Yes, it's as you said, and this is not a concept unique to C++.

是的，正如你所说，这不是C++独有的概念。

Stable sorts preserve the physical order of semantically equivalent values.

稳定排序保留语义等效值的物理顺序。

std::sort:

std::sort：

The order of equal elements is not guaranteed to be preserved.
Complexity:O(N·log(N)), where N= std::distance(first, last)comparisons

不保证相等元素的顺序会被保留。
复杂性：O(N·log(N))，其中N=std::distance(first, last)比较

std::stable_sort:

std::stable_sort：

The order of equal elements is guaranteed to be preserved.
Complexity:O(N·log^2(N)), where N= std::distance(first, last)applications of cmp. If additional memory is available, then the complexity is O(N·log(N)).

保证相等元素的顺序被保留。
复杂性：O(N·log^2(N))，其中N= 的std::distance(first, last)应用cmp。如果有额外的内存可用，则复杂度为O(N·log(N))。

The implication is that std::stable_sortcannot be performed quite as efficiently in terms of execution time, unless "additional memory is available" in which case it is not being performed as efficiently in terms of memory consumption.

这意味着std::stable_sort不能在执行时间方面非常有效地执行，除非“有额外的内存可用”，在这种情况下，它在内存消耗方面的执行效率不高。

As mentioned, the standard only notes that std::stable_sort preserves the original order for equal elements, while std::sort doesn't.

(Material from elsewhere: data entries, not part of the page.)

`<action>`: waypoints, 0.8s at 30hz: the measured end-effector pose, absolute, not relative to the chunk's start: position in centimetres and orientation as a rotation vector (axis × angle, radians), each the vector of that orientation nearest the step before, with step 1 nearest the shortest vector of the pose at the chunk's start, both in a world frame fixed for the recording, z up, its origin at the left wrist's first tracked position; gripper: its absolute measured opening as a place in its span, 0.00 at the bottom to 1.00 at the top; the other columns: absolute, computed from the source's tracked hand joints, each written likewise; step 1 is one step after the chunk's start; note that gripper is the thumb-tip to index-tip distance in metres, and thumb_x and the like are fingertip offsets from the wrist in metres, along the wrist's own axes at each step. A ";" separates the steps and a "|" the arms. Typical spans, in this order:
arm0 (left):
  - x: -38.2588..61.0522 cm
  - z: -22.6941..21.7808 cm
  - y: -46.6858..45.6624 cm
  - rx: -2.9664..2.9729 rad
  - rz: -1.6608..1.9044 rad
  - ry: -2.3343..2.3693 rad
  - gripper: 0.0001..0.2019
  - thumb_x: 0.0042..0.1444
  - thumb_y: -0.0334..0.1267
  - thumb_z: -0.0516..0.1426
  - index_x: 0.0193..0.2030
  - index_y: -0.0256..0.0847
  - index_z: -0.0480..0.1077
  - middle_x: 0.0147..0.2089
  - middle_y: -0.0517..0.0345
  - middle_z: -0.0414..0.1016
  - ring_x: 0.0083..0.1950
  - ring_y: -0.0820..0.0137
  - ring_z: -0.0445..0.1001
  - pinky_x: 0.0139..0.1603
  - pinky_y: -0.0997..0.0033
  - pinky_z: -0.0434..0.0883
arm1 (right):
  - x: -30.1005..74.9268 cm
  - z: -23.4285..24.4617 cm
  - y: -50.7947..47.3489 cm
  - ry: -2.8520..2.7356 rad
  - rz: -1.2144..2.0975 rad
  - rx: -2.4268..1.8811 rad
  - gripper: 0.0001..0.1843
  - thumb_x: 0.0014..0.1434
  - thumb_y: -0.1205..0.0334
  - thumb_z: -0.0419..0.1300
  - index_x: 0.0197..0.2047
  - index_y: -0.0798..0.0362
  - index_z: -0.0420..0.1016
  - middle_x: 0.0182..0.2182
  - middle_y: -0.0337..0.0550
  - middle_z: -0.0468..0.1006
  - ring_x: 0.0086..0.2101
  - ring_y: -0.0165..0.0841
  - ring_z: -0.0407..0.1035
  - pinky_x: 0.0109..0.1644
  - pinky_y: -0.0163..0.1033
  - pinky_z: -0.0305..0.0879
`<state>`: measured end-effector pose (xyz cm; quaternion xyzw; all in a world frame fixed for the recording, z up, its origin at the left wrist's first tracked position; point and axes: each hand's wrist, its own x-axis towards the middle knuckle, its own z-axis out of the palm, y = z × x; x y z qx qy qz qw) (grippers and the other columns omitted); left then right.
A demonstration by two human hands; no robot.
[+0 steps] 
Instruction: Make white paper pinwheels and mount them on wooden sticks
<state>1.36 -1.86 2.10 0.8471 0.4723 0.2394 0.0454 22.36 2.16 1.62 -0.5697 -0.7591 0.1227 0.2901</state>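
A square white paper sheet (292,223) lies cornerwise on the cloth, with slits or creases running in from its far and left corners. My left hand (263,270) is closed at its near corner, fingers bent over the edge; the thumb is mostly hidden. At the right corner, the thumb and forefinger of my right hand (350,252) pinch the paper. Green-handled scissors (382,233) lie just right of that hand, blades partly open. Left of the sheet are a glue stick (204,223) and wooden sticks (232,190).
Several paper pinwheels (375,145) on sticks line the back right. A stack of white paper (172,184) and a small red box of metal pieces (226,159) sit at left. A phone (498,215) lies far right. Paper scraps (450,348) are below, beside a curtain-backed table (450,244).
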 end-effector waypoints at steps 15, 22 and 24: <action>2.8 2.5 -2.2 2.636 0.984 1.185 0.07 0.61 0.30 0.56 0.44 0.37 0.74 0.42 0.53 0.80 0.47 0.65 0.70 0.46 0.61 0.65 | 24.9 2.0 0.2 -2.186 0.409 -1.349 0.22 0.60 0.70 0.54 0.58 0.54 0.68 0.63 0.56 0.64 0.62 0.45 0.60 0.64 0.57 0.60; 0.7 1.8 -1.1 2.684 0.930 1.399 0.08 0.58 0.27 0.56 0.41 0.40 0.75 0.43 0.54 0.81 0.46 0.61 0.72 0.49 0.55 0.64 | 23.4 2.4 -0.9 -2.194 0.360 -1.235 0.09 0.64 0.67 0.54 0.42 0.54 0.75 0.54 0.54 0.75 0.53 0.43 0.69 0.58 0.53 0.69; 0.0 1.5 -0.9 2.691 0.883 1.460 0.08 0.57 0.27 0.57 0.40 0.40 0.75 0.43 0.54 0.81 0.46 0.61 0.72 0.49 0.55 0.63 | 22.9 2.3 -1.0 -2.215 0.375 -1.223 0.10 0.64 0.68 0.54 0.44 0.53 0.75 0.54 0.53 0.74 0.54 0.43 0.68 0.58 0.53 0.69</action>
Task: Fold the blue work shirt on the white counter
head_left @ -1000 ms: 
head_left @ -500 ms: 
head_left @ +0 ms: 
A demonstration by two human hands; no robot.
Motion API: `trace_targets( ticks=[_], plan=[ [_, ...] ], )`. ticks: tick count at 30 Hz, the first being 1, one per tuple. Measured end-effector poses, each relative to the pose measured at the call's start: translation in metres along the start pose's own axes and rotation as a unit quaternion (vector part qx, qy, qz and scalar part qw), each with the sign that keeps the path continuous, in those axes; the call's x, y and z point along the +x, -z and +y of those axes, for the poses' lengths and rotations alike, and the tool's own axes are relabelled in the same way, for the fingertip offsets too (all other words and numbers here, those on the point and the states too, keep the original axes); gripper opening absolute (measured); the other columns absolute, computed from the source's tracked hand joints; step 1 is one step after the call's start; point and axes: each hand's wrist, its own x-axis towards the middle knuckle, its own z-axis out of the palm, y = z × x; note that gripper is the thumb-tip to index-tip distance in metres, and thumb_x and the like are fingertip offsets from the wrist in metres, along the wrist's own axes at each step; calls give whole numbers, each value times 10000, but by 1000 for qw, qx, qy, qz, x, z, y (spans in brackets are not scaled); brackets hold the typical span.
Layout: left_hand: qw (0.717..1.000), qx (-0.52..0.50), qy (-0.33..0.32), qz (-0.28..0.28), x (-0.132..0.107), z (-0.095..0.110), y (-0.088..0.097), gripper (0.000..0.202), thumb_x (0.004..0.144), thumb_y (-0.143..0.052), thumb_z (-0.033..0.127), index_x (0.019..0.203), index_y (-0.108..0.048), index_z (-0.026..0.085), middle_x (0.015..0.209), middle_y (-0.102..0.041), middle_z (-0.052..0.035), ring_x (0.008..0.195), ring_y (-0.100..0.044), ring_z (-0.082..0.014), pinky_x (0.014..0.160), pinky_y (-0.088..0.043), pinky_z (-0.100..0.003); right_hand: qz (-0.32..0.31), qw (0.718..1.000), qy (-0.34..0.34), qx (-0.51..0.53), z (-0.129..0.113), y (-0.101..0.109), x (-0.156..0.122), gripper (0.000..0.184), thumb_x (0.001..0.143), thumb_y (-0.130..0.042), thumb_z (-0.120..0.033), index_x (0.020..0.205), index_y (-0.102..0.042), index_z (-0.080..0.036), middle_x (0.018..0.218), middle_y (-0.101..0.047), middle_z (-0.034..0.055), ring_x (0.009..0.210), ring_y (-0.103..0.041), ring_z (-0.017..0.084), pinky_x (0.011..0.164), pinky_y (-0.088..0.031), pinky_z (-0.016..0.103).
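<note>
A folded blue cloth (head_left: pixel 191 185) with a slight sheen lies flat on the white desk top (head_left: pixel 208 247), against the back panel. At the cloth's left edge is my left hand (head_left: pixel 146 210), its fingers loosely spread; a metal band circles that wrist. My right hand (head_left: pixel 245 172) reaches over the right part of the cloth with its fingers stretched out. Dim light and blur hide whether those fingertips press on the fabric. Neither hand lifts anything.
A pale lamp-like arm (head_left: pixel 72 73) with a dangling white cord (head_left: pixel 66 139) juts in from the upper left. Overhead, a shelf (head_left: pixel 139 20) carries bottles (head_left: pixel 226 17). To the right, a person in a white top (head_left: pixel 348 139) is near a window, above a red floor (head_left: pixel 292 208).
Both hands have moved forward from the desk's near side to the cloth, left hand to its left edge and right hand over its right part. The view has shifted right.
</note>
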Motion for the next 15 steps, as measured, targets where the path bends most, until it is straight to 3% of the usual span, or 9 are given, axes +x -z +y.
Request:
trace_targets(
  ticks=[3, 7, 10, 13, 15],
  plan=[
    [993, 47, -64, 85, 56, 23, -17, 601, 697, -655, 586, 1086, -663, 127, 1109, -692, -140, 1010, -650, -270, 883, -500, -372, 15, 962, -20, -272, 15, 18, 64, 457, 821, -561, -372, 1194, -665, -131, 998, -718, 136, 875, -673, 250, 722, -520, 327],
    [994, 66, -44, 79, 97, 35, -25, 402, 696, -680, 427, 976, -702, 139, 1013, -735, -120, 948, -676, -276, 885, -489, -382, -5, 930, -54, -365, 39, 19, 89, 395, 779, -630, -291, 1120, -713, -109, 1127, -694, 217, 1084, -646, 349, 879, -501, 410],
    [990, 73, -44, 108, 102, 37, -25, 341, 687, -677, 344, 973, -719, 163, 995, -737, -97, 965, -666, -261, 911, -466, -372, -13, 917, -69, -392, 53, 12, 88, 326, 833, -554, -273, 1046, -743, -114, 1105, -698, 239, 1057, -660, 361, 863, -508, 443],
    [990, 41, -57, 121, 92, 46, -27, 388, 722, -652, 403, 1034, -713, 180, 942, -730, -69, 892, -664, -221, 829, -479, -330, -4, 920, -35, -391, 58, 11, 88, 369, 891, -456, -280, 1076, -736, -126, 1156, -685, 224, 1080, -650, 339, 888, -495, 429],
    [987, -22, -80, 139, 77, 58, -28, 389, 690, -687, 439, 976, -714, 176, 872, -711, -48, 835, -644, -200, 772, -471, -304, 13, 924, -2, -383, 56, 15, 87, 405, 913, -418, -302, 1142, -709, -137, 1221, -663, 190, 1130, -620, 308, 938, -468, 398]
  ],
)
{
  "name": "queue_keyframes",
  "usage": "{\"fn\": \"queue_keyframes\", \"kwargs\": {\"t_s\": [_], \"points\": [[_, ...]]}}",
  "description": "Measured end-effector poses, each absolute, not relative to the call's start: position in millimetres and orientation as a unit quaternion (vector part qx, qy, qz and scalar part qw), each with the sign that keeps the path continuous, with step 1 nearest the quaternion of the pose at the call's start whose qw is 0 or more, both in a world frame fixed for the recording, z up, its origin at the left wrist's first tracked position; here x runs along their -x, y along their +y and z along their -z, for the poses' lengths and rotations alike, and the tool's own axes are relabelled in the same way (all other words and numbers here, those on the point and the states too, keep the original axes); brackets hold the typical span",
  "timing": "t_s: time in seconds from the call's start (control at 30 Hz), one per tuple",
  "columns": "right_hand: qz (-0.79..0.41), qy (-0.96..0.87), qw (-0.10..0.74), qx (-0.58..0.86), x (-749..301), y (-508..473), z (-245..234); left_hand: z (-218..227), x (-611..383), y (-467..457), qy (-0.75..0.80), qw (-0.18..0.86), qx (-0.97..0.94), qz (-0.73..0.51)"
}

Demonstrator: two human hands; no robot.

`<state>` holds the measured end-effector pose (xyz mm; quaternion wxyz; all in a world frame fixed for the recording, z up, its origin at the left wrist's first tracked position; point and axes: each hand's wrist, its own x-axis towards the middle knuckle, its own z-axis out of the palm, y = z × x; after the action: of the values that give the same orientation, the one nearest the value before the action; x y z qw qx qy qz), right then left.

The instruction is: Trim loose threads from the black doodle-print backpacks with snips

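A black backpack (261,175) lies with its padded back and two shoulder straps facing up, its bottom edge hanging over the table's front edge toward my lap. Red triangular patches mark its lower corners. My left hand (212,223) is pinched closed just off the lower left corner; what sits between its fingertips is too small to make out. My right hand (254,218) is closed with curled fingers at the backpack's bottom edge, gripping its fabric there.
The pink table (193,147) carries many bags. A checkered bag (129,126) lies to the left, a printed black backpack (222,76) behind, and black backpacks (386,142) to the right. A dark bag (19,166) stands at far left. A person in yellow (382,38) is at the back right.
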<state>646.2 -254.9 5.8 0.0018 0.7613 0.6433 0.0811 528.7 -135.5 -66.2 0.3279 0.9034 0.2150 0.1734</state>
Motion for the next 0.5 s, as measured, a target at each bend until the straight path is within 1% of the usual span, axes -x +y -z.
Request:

如前所述，该标准仅指出 std::stable_sort 保留了相等元素的原始顺序，而 std::sort 则没有。

In the case of HP / Microsoft STL, std::sort is usually quick sort, unless the nesting gets too deep, in which case it switched to heap sort. Quick sort time complexity is typically O(n log(n)), but it's worst case is O(n^2), which is avoided with the switch to heap sort, since heap sort is always O(n log(n)) (but slower than quick sort so it's only used to avoid O(n^2)).

在 HP / Microsoft STL 的情况下，std::sort 通常是快速排序，除非嵌套太深，在这种情况下它切换到堆排序。快速排序的时间复杂度通常为 O(n log(n))，但最坏的情况是 O(n^2)，切换到堆排序可以避免这种情况，因为堆排序始终为 O(n log(n)) （但比快速排序慢，因此它仅用于避免 O(n^2)）。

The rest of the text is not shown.